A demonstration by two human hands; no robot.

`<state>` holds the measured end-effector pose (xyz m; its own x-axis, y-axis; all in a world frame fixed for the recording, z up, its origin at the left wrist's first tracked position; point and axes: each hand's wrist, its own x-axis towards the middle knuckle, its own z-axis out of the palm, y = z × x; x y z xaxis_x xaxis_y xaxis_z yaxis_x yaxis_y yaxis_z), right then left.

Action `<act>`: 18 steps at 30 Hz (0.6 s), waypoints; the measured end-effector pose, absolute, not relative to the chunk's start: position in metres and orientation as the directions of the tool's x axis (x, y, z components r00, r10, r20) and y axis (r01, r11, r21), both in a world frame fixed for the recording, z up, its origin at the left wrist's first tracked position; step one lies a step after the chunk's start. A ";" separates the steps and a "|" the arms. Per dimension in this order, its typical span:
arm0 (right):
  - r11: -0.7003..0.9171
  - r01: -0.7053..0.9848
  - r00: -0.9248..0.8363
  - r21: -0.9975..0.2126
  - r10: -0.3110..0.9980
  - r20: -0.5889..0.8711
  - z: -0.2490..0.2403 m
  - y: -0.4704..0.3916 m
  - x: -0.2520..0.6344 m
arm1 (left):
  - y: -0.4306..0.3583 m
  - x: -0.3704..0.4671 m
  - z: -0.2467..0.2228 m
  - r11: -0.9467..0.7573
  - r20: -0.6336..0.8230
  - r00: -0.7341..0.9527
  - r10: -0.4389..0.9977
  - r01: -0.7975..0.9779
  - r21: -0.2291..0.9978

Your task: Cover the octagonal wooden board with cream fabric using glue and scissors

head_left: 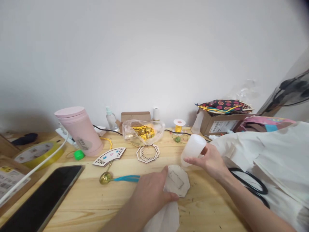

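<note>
My right hand (207, 158) is wrapped round a translucent white cylinder (194, 149), tilted just above or on the wooden table. My left hand (156, 187) lies beside a pale octagonal piece (178, 181) with a faint outline on it, thumb and index finger spread along its left edge. White material (165, 219) is below that hand. An octagonal lattice frame (148, 153) lies farther back. To its left are a fan-shaped wooden piece (109, 156) and a gold bell (105, 178) with a blue tassel (126, 178).
A pink tumbler (79, 130), a phone (43, 196) and yellow tape (40, 154) are at the left. Toward the wall are a plastic bag of yellow cord (143, 132), a yellow spool (178, 125) and a cardboard box (219, 124). Black-handled scissors (251, 183) rest right.
</note>
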<state>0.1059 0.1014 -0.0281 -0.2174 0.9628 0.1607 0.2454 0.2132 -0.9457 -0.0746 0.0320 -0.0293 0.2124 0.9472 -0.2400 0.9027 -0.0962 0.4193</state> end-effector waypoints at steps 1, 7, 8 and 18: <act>0.214 0.240 -0.206 -0.947 0.964 0.166 -0.029 0.102 0.105 | 0.032 -0.074 -0.029 -0.097 -0.240 0.213 0.947 0.903 0.419; 0.248 0.280 -0.278 -0.927 0.946 0.169 -0.024 0.102 0.110 | 0.031 -0.075 -0.029 -0.100 -0.226 0.214 0.950 0.898 0.428; 0.254 0.289 -0.290 -0.923 0.942 0.169 -0.023 0.101 0.112 | 0.031 -0.075 -0.029 -0.097 -0.229 0.211 0.950 0.898 0.429; 0.242 0.289 -0.279 -0.926 0.947 0.160 -0.023 0.098 0.109 | 0.030 -0.076 -0.030 -0.111 -0.213 0.222 0.952 0.894 0.434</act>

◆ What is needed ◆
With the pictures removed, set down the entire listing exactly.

◆ Result of this task ◆
A demonstration by two human hands; no robot.

`<state>` holds the measured end-effector pose (xyz m; its own x-axis, y-axis; all in a world frame fixed for the recording, z up, its origin at the left wrist's first tracked position; point and axes: each hand's wrist, its own x-axis towards the middle knuckle, its own z-axis out of the palm, y = z × x; x y z xaxis_x xaxis_y xaxis_z yaxis_x yaxis_y yaxis_z), right then left.

Action `<act>`: 18 steps at 30 Hz (0.6 s), waypoints; the measured end-effector pose, absolute, not relative to the chunk's start: position in metres and orientation as the directions of the tool's x axis (x, y, z components r00, r10, r20) and y axis (r01, r11, r21), both in a world frame fixed for the recording, z up, its origin at the left wrist's first tracked position; step one lies a step after the chunk's start. A ";" separates the steps and a "|" the arms. Per dimension in this order, its typical span:
arm0 (right):
  - r11: -0.7003..0.9171
  - r01: -0.7053..0.9848
  - r00: -0.9248..0.8363
  - r21: -0.9975..0.2126
  - r10: -0.3110..0.9980
  - r20: -0.5889..0.8711
  - z: -0.2490..0.2403 m
  - y: -0.4704..0.3916 m
  - x: -0.2520..0.6344 m
arm1 (left):
  - y: -0.4306..0.3583 m
  - x: -0.3704..0.4671 m
  - z: -0.2467..0.2228 m
  - r11: -0.9467..0.7573
  - r20: -0.6336..0.8230
  - r00: -0.7341..0.9527
  - r10: -0.4389..0.9977
  - r01: -0.7975..0.9779
  - r21: -0.2291..0.9978

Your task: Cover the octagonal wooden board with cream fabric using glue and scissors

head_left: 

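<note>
My right hand (207, 158) is wrapped round a translucent white cylinder (194, 149), tilted just above or on the wooden table. My left hand (156, 187) lies beside a pale octagonal piece (178, 181) with a faint outline on it, thumb and index finger spread along its left edge. White material (165, 219) is below that hand. An octagonal lattice frame (148, 153) lies farther back. To its left are a fan-shaped wooden piece (109, 156) and a gold bell (105, 178) with a blue tassel (126, 178).
A pink tumbler (79, 130), a phone (43, 196) and yellow tape (40, 154) are at the left. Toward the wall are a plastic bag of yellow cord (143, 132), a yellow spool (178, 125) and a cardboard box (219, 124). Black-handled scissors (251, 183) rest right.
</note>
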<state>0.1059 0.1014 -0.0281 -0.2174 0.9628 0.1607 0.2454 0.2132 -0.9457 -0.0746 0.0320 -0.0293 0.2124 0.9472 -0.2400 0.9027 -0.0962 0.4193</state> end-effector waypoints at steps 1, 7, 8 and 18: <act>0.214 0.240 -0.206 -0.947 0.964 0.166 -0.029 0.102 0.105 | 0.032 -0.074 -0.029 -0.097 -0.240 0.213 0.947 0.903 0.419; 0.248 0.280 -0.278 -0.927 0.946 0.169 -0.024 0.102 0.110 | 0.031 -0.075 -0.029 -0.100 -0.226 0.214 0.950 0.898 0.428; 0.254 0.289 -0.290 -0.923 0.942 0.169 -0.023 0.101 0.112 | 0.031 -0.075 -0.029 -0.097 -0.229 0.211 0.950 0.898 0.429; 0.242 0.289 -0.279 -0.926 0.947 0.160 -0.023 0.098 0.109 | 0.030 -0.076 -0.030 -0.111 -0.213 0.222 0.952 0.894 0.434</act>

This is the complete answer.